> **Instructions for the task**
Provide an exact copy of the data, excluding the images.

> **Exercise materials**
· · ·

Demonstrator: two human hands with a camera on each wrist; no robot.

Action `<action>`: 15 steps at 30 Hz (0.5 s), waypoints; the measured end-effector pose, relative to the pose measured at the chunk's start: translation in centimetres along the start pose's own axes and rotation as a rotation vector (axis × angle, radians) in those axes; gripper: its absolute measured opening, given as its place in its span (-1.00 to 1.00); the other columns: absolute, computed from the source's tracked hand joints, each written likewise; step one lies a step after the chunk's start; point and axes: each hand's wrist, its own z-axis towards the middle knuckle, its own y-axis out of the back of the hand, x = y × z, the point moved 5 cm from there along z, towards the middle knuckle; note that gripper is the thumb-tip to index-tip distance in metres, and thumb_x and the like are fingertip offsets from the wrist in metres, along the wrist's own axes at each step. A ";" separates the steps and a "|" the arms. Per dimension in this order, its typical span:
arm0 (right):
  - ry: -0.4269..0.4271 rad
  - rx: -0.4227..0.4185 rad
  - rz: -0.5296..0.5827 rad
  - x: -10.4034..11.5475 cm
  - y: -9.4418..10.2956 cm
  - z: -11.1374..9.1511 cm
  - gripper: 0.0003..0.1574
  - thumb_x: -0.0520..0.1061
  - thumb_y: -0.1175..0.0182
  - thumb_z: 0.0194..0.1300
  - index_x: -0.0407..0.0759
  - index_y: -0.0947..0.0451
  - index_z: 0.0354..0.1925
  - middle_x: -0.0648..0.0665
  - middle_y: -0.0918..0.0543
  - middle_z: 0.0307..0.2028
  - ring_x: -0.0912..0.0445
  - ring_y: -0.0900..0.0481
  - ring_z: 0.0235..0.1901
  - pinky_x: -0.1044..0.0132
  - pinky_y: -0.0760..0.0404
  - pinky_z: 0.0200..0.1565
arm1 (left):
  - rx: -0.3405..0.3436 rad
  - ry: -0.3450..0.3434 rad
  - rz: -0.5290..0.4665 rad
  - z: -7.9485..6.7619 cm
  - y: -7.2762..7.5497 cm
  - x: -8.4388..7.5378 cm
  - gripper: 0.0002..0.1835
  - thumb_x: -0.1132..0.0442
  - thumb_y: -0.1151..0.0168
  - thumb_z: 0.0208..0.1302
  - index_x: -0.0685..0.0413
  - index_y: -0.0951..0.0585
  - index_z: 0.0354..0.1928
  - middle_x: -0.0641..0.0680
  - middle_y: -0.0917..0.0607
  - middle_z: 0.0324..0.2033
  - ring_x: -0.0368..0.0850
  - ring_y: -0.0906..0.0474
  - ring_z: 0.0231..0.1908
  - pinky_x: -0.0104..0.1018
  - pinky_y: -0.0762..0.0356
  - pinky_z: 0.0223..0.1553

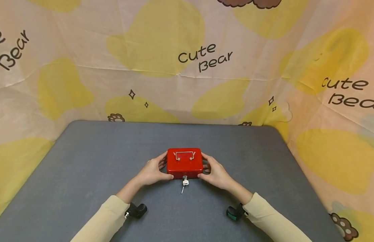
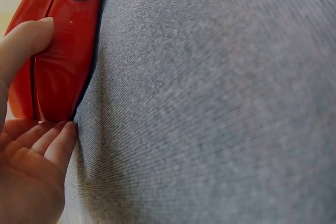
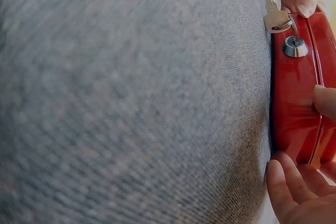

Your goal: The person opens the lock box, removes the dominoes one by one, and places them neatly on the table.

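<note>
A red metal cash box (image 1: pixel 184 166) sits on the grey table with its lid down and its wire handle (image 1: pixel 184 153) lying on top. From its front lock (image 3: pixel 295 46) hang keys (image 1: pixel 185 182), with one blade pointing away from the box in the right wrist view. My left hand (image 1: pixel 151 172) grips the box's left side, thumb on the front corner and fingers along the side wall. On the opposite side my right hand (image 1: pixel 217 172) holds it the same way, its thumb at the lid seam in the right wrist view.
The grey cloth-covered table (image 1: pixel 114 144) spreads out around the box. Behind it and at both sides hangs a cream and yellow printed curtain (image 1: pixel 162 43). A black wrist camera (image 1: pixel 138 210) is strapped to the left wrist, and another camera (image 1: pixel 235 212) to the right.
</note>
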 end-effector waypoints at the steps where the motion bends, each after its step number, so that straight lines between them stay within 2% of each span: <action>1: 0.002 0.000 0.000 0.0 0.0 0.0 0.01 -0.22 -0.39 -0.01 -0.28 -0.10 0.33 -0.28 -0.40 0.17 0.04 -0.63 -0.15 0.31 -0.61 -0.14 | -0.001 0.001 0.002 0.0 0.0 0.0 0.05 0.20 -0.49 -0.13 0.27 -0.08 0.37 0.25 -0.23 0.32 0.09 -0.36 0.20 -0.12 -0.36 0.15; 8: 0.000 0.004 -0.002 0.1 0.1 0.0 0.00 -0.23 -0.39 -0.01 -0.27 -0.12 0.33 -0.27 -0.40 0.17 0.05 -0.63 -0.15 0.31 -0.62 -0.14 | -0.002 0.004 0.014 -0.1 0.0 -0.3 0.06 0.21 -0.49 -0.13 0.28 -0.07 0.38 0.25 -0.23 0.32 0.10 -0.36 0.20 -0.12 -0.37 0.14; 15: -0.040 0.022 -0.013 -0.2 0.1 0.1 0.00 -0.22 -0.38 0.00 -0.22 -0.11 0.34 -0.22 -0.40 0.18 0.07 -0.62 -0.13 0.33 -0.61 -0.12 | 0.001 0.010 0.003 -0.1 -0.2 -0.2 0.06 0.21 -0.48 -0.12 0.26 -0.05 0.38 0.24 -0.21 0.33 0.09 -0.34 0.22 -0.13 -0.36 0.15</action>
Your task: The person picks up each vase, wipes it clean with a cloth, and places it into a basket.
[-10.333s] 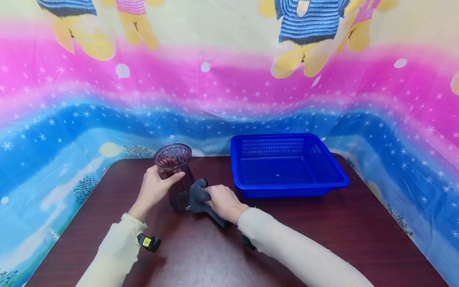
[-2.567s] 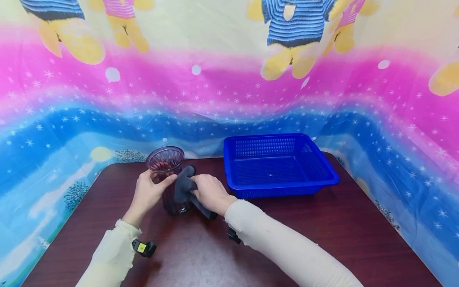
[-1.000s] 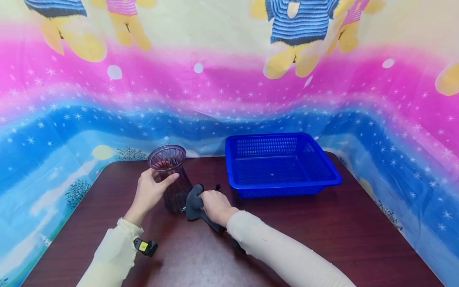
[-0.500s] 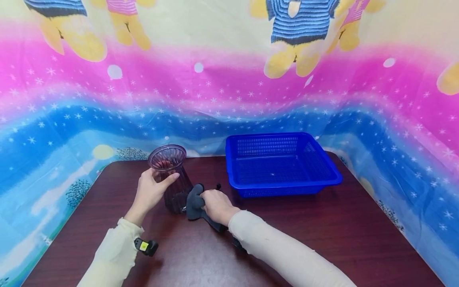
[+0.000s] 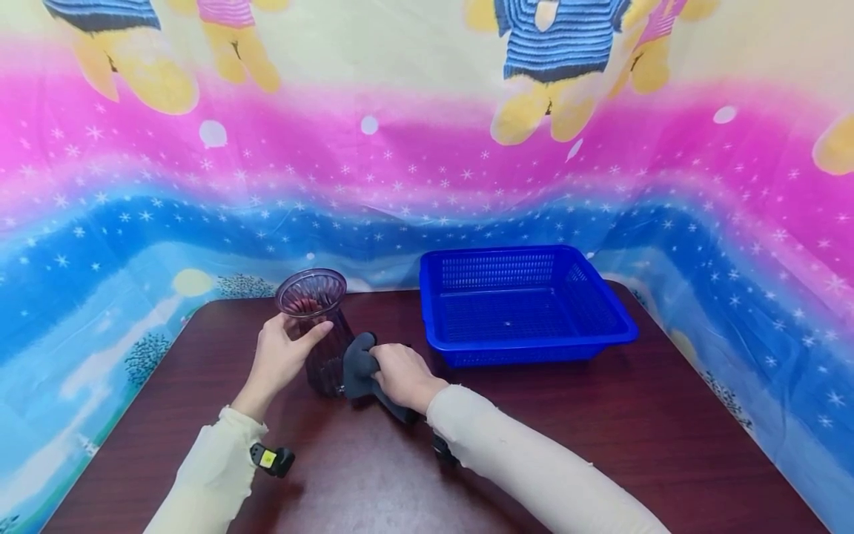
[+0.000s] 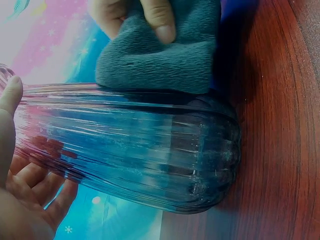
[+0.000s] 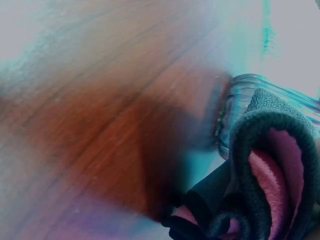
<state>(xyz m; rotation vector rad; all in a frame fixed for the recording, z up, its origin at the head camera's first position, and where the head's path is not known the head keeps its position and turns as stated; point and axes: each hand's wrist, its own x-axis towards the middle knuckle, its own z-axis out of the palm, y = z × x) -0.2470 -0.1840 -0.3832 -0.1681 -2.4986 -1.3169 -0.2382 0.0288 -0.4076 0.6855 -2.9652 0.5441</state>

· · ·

> **Solution for this exercise**
Demonstrator: two human hands with a camera on each wrist; no robot.

Action `<action>`: 15 steps at 30 Hz (0.5 s), waypoints; the measured end-effector pose, relative to the pose measured at the chunk's start: translation in centimetres along the start pose's own axes and rotation as a rotation vector (axis × angle, radians) in those axes; gripper: its absolute measured opening, given as its place in its span (-1.00 to 1.00); the other columns: absolute, computed from the source's tracked hand joints, each written likewise; step one lies a step after the chunk's start; point and axes: each hand's wrist, its own z-axis towards the middle knuckle, its own y-axis out of the back of the hand, x = y × z, the point moved 5 cm from there along z, towards the middle knuckle; note that gripper is the thumb-tip to index-tip distance in metres, and thumb_x and the like are fingertip offsets from the wrist in metres, along the wrist's own axes at each step. A ";" separates the steps and a "|" the arms. Per dimension in this order, its typical span:
arm0 (right):
  - ry: -0.4269..0.4271 rad
  - rx: -0.4227..0.4185 rad
  - rz: -0.5296..0.5827 rad
  - x: -10.4034..11.5475 cm
  - y: -9.4418..10.2956 cm
  - z: -11.1374..9.1511 cm
  - gripper: 0.0003..0.1574
  - thumb_x: -0.0520..0.1061
  - thumb_y: -0.1175..0.0182
  - thumb_z: 0.0194..0.1300
  - index_x: -0.0407..0.0759
  - index_y: -0.0947..0.0451
  - index_z: 0.0354..0.1925
  - middle_x: -0.0648..0.0665
  - middle_y: -0.0918..0.0543
  - middle_z: 0.0307..0.2028
  - ring_x: -0.0912..0.0445
  - ring_y: -0.0900..0.0481
  - ring_z: 0.0235..0.1901
  - pinky_x: -0.1044..0.0132
  - pinky_y: -0.0760..0.0404
  - pinky_z: 0.0200..0.1565
arm1 (left):
  - rx: -0.3405..0.3436 rad
  - ry: -0.3450..0.3434 rad
  - rz: -0.5290..0.4665 rad
  - z: -7.9485..6.7619 cm
  - y: -7.2762..7.5497 cm
  - x: -8.4388..7.5378 cm
  - gripper: 0.0002..0.1835
  - thumb_x: -0.1132..0.0442
  - thumb_y: -0.1151..0.0168
  - thumb_z: 0.0208..0.1302
  - index_x: -0.0685..0.0413
  - index_y: -0.0951..0.0585
  - index_z: 0.0354..0.1928
  - middle_x: -0.0641..0.0680
  - middle_y: -0.0917..0.0607
  - middle_z: 0.0324..0.2033
  - ring_x: -0.0368..0.0850
  - ring_y: -0.0906..0.0474
  - ring_z: 0.0231..0.1908
  - pinky_x: -0.0104..0.1018
  - pinky_y: -0.0762..0.0356
  - pinky_z: 0.0223..0.1553


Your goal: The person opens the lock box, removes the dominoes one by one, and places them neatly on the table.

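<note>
A red metal cash box (image 1: pixel 184 166) sits on the grey table with its lid down and its wire handle (image 1: pixel 184 153) lying on top. From its front lock (image 3: pixel 295 46) hang keys (image 1: pixel 185 182), with one blade pointing away from the box in the right wrist view. My left hand (image 1: pixel 151 172) grips the box's left side, thumb on the front corner and fingers along the side wall. On the opposite side my right hand (image 1: pixel 217 172) holds it the same way, its thumb at the lid seam in the right wrist view.
The grey cloth-covered table (image 1: pixel 114 144) spreads out around the box. Behind it and at both sides hangs a cream and yellow printed curtain (image 1: pixel 162 43). A black wrist camera (image 1: pixel 138 210) is strapped to the left wrist, and another camera (image 1: pixel 235 212) to the right.
</note>
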 end-effector waypoints at the steps where the motion bends, each after its step number, so that straight lines between them stay within 2% of each span: <action>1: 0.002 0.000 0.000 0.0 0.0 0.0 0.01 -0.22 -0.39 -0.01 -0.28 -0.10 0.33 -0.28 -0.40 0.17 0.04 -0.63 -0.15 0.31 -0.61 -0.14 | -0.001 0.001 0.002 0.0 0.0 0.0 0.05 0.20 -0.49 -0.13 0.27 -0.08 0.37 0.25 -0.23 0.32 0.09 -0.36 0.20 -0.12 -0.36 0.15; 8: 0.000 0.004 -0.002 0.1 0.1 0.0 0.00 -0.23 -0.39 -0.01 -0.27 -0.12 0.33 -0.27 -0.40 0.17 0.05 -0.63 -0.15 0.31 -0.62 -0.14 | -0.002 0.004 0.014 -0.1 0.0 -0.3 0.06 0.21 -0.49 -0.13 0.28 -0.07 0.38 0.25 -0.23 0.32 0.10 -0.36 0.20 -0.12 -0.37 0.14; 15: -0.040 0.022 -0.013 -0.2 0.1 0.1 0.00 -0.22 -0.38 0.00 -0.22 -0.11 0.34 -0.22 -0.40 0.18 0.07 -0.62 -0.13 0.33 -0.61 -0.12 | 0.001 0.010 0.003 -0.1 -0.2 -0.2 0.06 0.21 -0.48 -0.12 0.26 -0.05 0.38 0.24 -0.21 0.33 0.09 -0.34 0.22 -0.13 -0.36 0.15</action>
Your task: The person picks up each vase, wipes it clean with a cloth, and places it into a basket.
[-10.333s] 
[-2.567s] 
[-1.000s] 
[-0.500s] 
[+0.000s] 
[+0.000s] 
[+0.000s] 
<state>(xyz m; rotation vector rad; all in a frame fixed for the recording, z up, its origin at the head camera's first position, and where the head's path is not known the head keeps its position and turns as stated; point and axes: each hand's wrist, its own x-axis towards the middle knuckle, its own z-axis out of the palm, y = z × x) -0.2470 -0.1840 -0.3832 -0.1681 -2.4986 -1.3169 -0.2382 0.0288 -0.4076 0.6855 -2.9652 0.5441</state>

That finishes the exercise, with nothing more to add.